The following is a summary of significant accounting policies followed by
Fund I.
Securities Valuation: Fund I's interest in BAI is valued by Fund I at its
proportionate interest in the net asset value of BAI (34.89% at December 31,
1995). Valuation of securities by BAI is discussed in Note 1 of BAI's Notes to
Financial Statements which are included elsewhere in this report.
Securities Transactions and Investment Income: Securities transactions are
recorded on the trade date. Realized and unrealized gains and losses are
calculated on the identified cost basis. Interest income is recorded on the
accrual basis and Fund I amortizes premium or accretes discount on securities
purchased using the interest method.
Taxes: It is Fund I's intention to meet the requirements of the Internal Revenue
Code applicable to regulated investment companies and to distribute
substantially all of its taxable income to shareholders. Therefore, no federal
income or excise tax provision is required.
Dividends and Distributions: Fund I declares and distributes dividends at least
annually first from net investment income, then from realized short-term capital
gains and other sources. Fund I also expects to pay distributions in the form of
return of paid-in capital. Net long-term capital gains, if any, in excess of
loss carryforwards are distributed at least annually. Dividends and
distributions are recorded on the ex-dividend date. Income distributions and
capital gain distributions are determined in accordance with income tax
regulations which may differ from generally accepted accounting principles.
Master Administration, Administration and Other Expenses: Master administration
and other expenses are recorded on the accrual basis.
Deferred Organization Expenses: A total of $130,484 was incurred in connection
with the organization of Fund I. These costs have been deferred and are being
amortized ratably over a period of 60 months from the date Fund I commenced
investment operations.
Note 2. Agreements
Fund I has a Master Administration Agreement with BlackRock Financial
Management, Inc. (the "Master Administrator ") which provides that during the
Commitment Period the Trust will pay to the Master Administrator for its
services (which are solely administrative in nature) a semi-annual fee, in
arrears, in an amount equal to .50% of the aggregate Capital Commitments, on an
annualized basis. Subsequent to the Commitment Period, the semi-annual fee
payable in arrears to the Master Administrator is .50% of the weighted average
capital invested during the relevant period on an annualized basis.
Fund I has also entered into an Administration Agreement with State Street
Bank and Trust Company ("State Street").

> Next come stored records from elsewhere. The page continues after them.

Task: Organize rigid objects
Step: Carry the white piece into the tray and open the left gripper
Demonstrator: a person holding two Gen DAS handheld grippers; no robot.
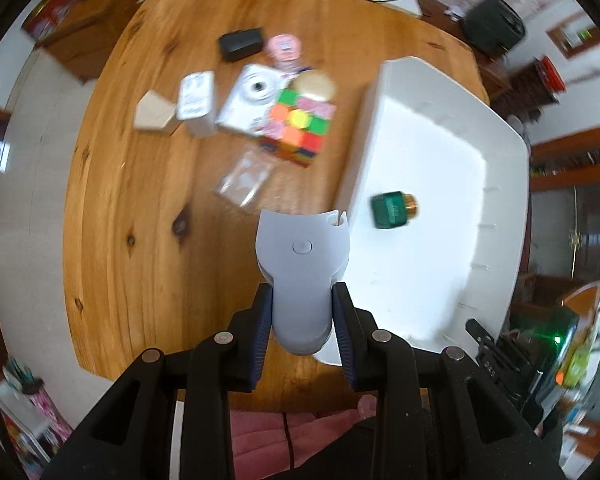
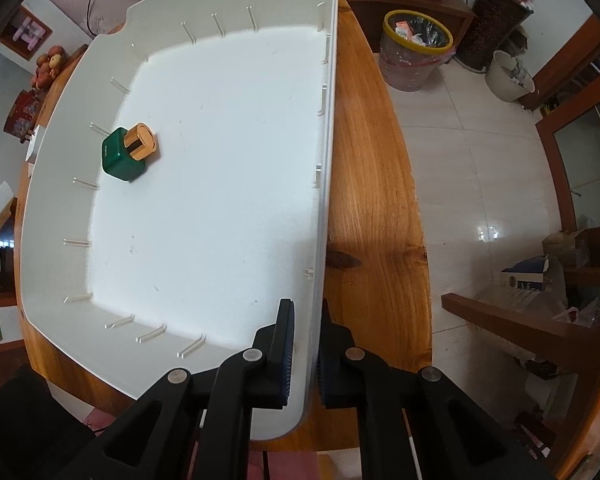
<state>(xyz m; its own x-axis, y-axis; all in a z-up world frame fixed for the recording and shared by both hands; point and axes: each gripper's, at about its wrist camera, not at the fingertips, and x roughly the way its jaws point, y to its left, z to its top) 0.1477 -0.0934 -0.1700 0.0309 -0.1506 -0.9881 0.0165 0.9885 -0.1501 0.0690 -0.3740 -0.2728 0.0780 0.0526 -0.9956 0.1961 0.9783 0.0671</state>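
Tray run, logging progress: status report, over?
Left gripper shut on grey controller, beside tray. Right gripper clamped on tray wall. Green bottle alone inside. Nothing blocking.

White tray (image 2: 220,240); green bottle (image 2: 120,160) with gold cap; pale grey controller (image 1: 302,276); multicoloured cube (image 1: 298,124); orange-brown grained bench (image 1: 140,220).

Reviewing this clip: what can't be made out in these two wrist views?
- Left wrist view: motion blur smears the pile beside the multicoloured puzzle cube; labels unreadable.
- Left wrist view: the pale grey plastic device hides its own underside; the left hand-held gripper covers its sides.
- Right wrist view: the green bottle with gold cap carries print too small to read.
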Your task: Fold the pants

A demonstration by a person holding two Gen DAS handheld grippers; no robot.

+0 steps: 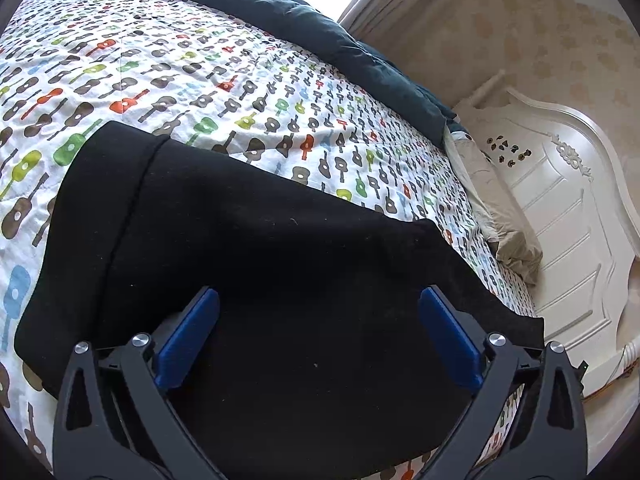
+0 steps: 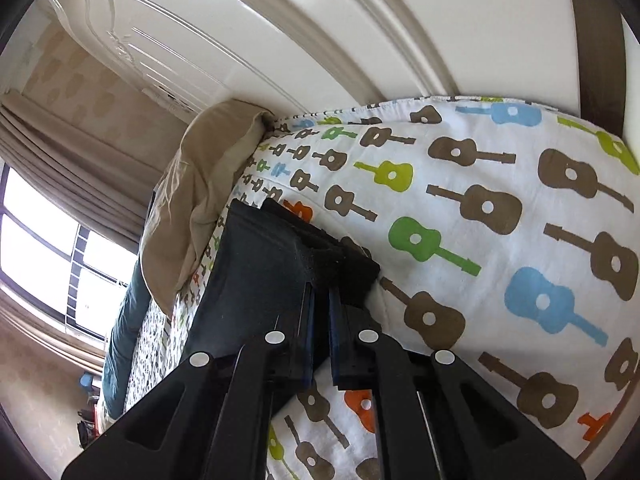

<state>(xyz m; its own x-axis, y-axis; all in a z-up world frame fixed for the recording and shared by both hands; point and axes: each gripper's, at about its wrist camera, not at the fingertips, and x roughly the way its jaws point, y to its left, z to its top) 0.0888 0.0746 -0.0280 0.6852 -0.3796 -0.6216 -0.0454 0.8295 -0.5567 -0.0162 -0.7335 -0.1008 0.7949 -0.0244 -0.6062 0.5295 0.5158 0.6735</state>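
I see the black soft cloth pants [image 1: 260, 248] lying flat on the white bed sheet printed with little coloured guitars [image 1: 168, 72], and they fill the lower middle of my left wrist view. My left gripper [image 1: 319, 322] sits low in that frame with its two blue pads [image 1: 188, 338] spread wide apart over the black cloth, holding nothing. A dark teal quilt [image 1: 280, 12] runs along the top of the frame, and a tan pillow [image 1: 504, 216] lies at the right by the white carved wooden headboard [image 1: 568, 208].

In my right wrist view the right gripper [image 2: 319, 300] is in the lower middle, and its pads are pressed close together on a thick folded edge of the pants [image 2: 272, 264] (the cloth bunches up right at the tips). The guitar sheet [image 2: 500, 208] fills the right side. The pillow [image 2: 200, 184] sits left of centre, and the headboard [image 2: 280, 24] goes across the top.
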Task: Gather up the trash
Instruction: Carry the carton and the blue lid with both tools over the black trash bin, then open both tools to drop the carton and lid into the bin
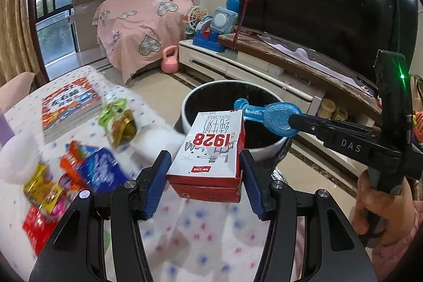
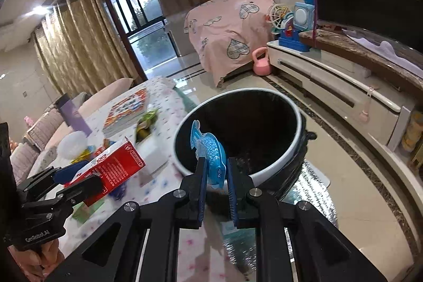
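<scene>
My left gripper is shut on a red and white milk carton and holds it above the table edge, just short of the white bin with its black liner. The carton also shows in the right wrist view, in the left gripper. My right gripper is shut on a blue plastic wrapper and holds it over the near rim of the bin. From the left wrist view the wrapper hangs over the bin opening, held by the right gripper.
Several snack wrappers and a green and gold packet lie on the dotted tablecloth, beside a picture book. A TV stand with a large TV runs behind the bin. A pink kettlebell stands on the floor.
</scene>
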The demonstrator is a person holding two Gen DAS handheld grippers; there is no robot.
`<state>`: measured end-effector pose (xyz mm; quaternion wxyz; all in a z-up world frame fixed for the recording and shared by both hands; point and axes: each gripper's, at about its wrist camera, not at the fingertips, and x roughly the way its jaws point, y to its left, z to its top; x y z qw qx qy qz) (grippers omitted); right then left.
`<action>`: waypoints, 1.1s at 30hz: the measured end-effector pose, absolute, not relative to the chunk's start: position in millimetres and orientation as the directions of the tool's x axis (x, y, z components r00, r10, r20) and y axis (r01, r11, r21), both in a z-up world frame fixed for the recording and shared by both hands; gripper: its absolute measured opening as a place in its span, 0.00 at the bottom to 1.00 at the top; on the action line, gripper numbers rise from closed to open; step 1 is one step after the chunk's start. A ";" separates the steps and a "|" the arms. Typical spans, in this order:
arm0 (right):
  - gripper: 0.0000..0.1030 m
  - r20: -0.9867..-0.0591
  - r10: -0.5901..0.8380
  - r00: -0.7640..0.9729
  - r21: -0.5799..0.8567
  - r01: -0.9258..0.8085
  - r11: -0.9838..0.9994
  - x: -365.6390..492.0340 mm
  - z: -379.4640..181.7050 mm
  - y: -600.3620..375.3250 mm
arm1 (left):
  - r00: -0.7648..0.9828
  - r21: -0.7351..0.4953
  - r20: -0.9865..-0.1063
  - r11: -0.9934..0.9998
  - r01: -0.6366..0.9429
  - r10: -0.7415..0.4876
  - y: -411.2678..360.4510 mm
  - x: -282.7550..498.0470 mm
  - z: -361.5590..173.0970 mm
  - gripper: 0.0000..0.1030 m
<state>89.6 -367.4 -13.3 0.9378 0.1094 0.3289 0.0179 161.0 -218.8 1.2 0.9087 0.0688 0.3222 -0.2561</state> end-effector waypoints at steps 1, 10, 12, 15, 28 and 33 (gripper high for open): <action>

For its services under the
Administration Agreement, State Street receives no fees from Fund I.
Pursuant to the agreements, the Master Administrator provides various
administrative services, provides office space and pays the compensation of
officers of Fund I, who are affiliated persons of the Master Administrator.
State Street pays occupancy and certain clerical and accounting costs of Fund I.
Fund I bears all other costs and expenses.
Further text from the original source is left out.